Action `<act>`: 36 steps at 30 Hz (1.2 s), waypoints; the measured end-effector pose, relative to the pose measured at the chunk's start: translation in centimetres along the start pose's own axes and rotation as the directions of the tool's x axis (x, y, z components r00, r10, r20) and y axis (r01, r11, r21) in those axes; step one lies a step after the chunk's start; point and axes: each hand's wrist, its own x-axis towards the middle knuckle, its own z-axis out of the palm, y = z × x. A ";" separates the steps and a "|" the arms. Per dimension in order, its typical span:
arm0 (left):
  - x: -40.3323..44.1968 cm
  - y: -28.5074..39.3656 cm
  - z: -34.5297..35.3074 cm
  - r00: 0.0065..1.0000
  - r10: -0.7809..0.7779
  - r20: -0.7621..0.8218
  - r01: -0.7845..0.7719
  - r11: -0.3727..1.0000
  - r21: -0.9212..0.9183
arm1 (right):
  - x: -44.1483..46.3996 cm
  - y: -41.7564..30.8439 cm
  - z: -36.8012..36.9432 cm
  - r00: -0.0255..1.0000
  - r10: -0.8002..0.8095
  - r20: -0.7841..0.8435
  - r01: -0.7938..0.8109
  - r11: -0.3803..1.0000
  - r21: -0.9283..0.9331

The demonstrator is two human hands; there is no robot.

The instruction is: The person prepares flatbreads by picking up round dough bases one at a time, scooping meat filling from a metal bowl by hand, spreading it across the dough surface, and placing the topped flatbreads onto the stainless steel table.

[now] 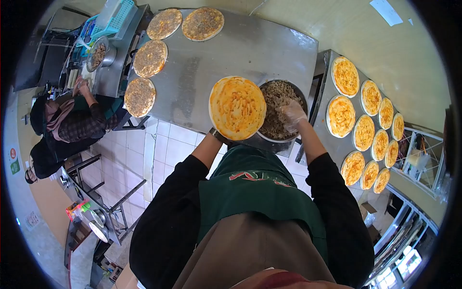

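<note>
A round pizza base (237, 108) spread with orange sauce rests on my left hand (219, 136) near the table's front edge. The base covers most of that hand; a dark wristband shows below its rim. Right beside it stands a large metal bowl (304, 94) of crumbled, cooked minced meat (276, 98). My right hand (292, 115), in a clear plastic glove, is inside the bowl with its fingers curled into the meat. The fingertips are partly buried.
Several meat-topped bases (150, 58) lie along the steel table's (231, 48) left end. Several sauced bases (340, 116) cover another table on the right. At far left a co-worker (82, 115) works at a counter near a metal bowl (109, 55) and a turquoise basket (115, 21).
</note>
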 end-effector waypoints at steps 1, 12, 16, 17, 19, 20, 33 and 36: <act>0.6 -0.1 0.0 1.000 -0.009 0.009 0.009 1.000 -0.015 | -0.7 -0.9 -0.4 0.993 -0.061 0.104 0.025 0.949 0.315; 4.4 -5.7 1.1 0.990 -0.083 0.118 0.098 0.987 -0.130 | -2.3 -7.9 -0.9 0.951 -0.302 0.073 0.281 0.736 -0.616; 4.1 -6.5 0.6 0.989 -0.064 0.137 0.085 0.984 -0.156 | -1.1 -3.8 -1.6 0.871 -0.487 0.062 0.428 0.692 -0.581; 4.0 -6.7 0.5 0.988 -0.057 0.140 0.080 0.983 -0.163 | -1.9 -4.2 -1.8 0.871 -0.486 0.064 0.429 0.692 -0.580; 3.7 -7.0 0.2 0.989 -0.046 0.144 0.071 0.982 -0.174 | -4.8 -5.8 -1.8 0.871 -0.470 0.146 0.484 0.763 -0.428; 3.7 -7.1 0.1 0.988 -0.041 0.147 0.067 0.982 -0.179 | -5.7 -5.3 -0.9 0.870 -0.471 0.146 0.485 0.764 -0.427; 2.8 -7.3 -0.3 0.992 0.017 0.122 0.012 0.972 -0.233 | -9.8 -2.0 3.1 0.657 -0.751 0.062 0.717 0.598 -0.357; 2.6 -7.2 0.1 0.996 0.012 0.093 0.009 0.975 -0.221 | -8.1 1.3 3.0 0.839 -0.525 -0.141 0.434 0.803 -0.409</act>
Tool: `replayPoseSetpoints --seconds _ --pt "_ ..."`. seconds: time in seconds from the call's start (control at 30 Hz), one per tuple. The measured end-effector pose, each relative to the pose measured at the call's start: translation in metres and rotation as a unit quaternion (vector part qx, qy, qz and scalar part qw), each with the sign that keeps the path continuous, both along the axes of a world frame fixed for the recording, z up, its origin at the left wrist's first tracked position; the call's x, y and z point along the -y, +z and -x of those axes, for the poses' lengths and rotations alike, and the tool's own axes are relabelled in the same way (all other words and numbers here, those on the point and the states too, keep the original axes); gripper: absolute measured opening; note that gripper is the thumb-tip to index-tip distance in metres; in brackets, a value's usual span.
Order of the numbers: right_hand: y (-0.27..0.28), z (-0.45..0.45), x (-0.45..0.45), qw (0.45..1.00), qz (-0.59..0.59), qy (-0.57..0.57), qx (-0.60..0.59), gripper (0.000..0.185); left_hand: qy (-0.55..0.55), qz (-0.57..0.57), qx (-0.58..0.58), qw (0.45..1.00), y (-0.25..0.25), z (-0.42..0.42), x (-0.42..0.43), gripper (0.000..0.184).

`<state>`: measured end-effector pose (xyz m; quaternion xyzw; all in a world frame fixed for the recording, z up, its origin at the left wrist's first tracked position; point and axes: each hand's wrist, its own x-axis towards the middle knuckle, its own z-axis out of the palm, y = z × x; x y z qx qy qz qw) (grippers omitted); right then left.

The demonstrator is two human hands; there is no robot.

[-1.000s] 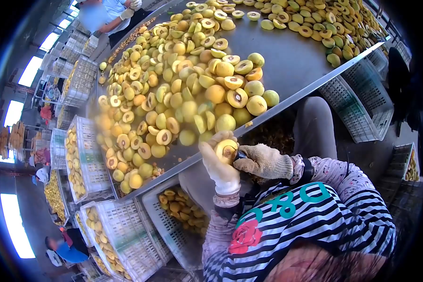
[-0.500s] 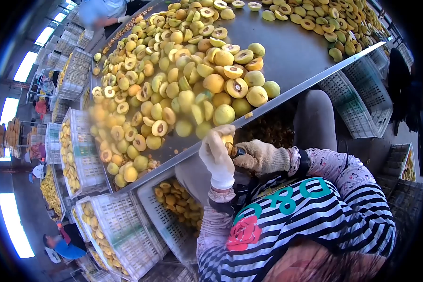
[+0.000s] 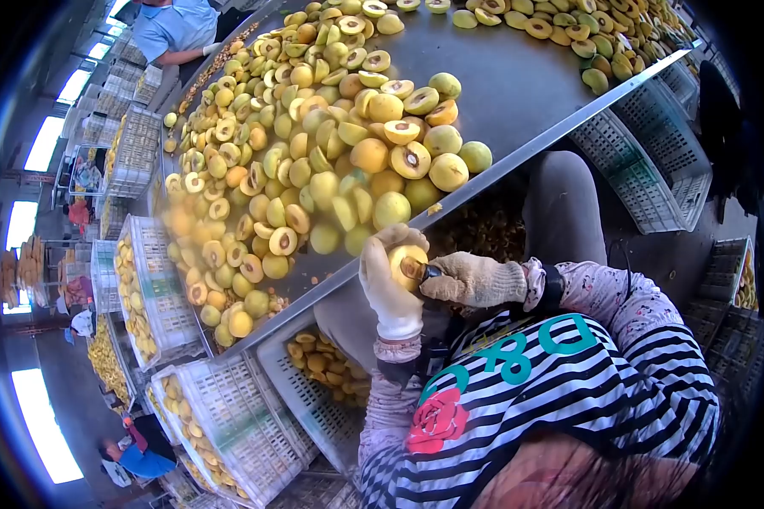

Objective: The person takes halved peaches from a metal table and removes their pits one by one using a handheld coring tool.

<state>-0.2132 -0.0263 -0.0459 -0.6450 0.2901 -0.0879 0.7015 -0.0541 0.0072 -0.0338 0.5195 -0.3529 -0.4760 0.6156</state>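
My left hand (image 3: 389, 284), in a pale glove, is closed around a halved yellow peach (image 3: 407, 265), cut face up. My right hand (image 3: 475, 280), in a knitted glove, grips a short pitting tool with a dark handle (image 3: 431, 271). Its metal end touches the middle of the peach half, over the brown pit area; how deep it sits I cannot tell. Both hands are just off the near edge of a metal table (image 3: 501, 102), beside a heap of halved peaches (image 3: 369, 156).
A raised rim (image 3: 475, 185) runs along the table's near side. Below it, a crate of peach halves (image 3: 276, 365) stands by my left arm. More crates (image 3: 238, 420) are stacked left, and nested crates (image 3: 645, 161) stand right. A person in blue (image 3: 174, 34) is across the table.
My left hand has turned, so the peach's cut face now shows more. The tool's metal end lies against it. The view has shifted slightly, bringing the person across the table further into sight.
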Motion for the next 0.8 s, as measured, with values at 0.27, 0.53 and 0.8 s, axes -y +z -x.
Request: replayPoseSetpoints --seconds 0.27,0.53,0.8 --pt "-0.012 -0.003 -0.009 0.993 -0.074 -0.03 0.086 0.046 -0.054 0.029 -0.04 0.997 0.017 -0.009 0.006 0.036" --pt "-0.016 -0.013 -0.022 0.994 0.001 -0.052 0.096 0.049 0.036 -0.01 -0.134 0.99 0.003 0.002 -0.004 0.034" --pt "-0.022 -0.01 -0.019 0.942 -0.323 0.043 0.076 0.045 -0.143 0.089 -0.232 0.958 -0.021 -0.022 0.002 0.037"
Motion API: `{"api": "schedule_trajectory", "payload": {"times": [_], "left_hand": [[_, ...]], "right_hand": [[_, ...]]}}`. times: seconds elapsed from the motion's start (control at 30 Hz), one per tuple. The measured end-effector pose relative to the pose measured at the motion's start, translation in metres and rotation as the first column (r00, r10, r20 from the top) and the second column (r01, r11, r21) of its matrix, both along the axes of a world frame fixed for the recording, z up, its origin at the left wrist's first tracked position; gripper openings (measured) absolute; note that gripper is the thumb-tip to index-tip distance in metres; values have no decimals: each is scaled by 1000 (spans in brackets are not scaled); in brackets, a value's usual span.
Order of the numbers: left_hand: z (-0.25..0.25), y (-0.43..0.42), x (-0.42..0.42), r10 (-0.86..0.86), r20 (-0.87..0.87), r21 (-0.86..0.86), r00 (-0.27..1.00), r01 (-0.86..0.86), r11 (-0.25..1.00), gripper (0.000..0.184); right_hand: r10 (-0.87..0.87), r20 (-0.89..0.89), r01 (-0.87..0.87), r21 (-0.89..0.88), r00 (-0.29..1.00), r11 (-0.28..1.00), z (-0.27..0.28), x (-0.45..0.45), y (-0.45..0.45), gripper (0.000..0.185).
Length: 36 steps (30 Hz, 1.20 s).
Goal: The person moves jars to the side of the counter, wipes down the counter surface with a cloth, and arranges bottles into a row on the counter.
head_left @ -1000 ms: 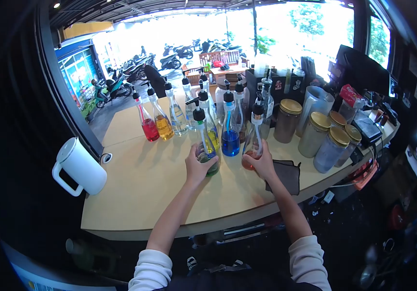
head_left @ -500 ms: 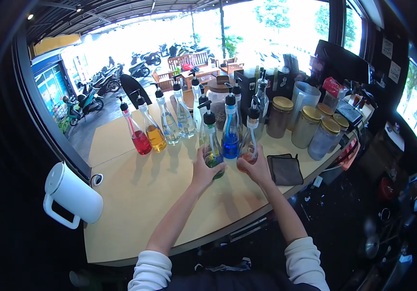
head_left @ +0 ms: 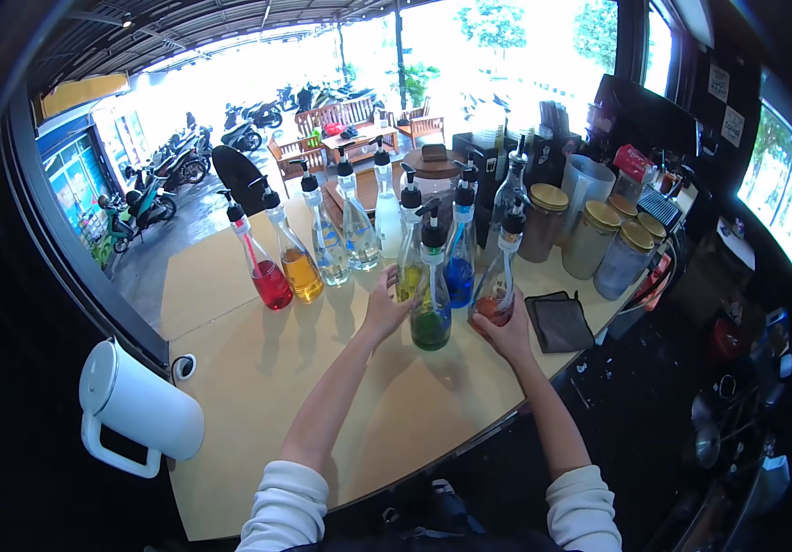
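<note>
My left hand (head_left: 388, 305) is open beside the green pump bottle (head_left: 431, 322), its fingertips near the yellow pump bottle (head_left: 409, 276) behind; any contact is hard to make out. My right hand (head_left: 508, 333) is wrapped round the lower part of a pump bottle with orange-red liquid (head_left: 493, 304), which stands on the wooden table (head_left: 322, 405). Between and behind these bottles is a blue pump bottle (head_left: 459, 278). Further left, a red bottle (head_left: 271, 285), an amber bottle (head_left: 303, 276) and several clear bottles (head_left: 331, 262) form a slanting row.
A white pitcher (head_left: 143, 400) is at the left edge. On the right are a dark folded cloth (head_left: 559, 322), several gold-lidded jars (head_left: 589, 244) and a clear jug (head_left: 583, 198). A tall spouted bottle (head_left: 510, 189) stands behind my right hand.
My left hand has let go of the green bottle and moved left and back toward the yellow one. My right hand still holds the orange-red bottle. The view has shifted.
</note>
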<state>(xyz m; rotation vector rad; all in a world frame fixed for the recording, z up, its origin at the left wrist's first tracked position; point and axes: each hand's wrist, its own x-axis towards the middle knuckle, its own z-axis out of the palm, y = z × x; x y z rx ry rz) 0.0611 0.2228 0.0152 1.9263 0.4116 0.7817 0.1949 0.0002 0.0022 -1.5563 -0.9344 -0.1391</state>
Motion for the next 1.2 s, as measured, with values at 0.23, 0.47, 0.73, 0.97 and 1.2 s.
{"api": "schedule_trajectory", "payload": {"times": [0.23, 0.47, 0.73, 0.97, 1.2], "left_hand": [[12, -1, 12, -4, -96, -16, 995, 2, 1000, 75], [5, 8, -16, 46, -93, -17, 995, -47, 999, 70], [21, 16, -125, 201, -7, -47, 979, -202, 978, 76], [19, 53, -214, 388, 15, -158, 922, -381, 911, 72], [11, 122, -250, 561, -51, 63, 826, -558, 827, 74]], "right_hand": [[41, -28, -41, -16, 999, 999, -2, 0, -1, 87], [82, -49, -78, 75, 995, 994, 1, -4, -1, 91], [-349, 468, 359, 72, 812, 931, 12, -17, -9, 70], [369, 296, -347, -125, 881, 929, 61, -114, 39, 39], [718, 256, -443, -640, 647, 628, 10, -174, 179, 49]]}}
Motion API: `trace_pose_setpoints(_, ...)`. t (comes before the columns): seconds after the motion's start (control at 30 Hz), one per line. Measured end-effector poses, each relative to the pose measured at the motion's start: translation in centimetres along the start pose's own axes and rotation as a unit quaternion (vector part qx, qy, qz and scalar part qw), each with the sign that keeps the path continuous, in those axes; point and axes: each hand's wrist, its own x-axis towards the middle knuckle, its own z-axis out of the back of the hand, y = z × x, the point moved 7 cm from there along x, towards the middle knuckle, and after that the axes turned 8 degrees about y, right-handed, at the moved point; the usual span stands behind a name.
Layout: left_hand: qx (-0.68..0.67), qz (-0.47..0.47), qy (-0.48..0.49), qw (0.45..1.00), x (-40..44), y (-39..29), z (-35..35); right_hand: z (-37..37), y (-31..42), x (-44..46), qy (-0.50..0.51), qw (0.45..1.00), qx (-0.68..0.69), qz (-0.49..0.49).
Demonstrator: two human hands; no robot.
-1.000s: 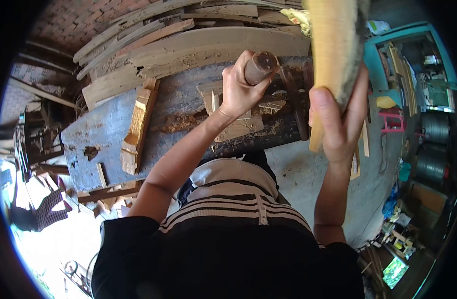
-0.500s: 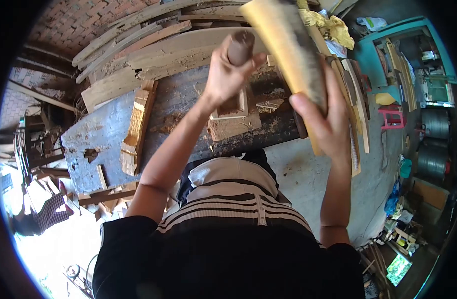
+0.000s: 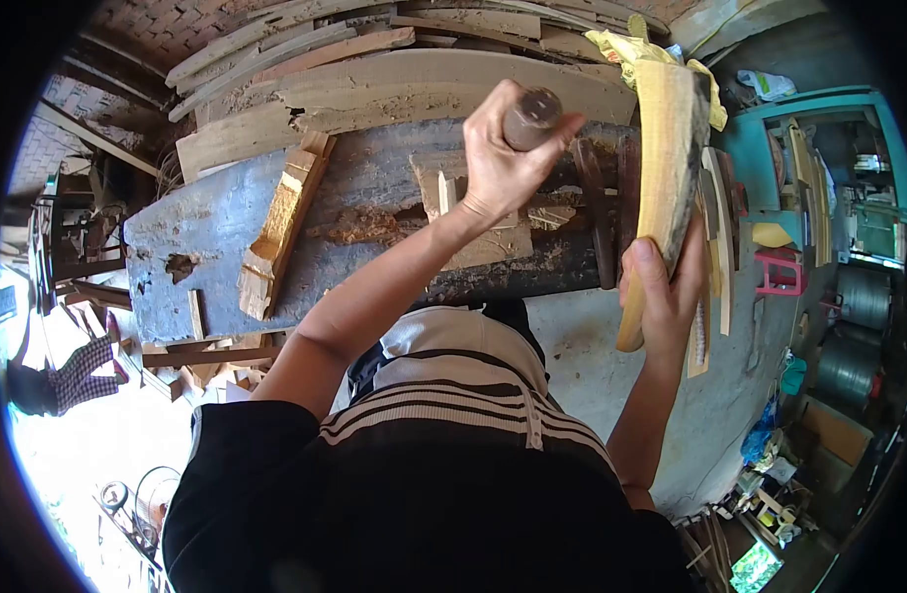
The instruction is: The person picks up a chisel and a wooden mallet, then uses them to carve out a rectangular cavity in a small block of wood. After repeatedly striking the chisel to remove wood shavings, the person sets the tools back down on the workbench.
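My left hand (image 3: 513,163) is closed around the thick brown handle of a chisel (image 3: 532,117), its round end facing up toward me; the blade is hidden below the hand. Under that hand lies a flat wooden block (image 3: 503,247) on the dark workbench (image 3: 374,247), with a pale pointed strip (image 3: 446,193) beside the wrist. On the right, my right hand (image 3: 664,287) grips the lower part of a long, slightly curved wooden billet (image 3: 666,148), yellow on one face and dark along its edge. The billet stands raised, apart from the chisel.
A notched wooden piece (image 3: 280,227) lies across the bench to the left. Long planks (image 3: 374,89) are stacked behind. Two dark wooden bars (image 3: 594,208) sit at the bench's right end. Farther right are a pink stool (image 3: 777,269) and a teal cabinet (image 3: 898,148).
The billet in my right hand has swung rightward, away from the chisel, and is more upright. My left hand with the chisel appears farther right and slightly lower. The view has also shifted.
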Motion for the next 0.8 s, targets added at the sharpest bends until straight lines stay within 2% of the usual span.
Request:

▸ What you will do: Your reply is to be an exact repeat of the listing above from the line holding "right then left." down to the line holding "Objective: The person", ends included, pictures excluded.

▸ Result of the exercise:
`<state>`: measured end-effector pose (xyz m; quaternion xyzw; all in a world frame fixed for the recording, z up, its origin at the left wrist's first tracked position; point and axes: each hand's wrist, its own x-axis towards the middle knuckle, its own z-axis out of the palm, y = z × x; x y z qx qy qz qw) (grippers omitted); right then left.

The demonstrator is two human hands; there is no robot.

[-1.000s] 
[-0.500s] 
[+0.000s] 

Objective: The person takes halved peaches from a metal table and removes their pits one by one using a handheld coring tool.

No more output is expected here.